Under an agreement reached in late September, DirecTV was to acquire Dish and Sling TV from EchoStar for $1 plus the assumption of about $9.75 billion of debt. DirecTV, which is owned by AT&T Inc. and joint venture partner TPG Inc., would have become the largest pay-TV provider in the US with about 18 million subscribers.
“While we believed a combination of DirecTV and Dish would have benefitted all stakeholders, we have terminated the transaction because the proposed exchange terms were necessary to protect DirecTV’s balance sheet and our operational flexibility,” DirecTV Chief Executive Officer Bill Morrow said in a statement.

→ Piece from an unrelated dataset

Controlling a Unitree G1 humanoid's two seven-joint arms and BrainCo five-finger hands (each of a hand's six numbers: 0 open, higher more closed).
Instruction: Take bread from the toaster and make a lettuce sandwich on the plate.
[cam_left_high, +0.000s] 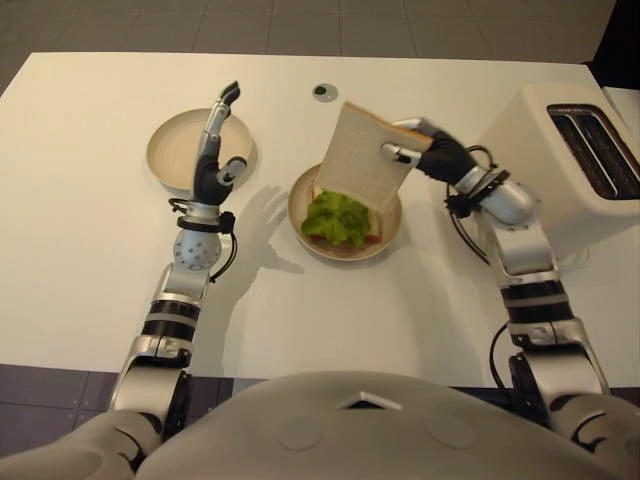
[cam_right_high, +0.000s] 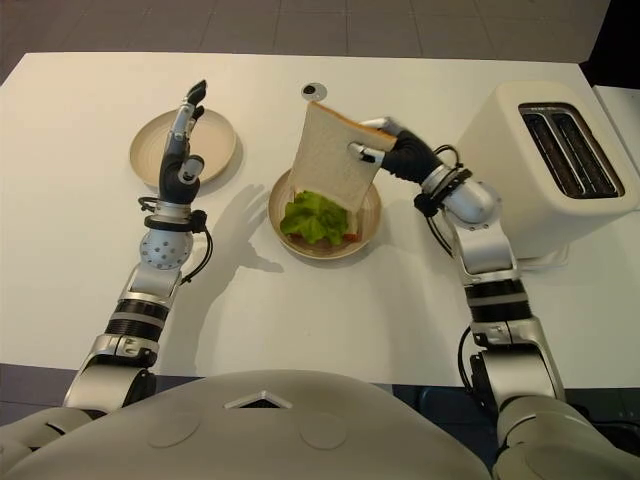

EchoStar confirmed in a filing on Friday that it had received written notice from DirecTV on Nov. 20. It added no termination fee or other payment is due from either party as a result.
A group of Dish bondholders rejected an improved offer put forward by DirecTV at the end of October. Revised terms lowered the minimum loss on $8.9 billion of bonds by $70 million to $1.5 billion.
The action doesn’t impact TPG’s planned acquisition of AT&T’s stake in DirecTV. Axios reported earlier on DirecTV’s plans.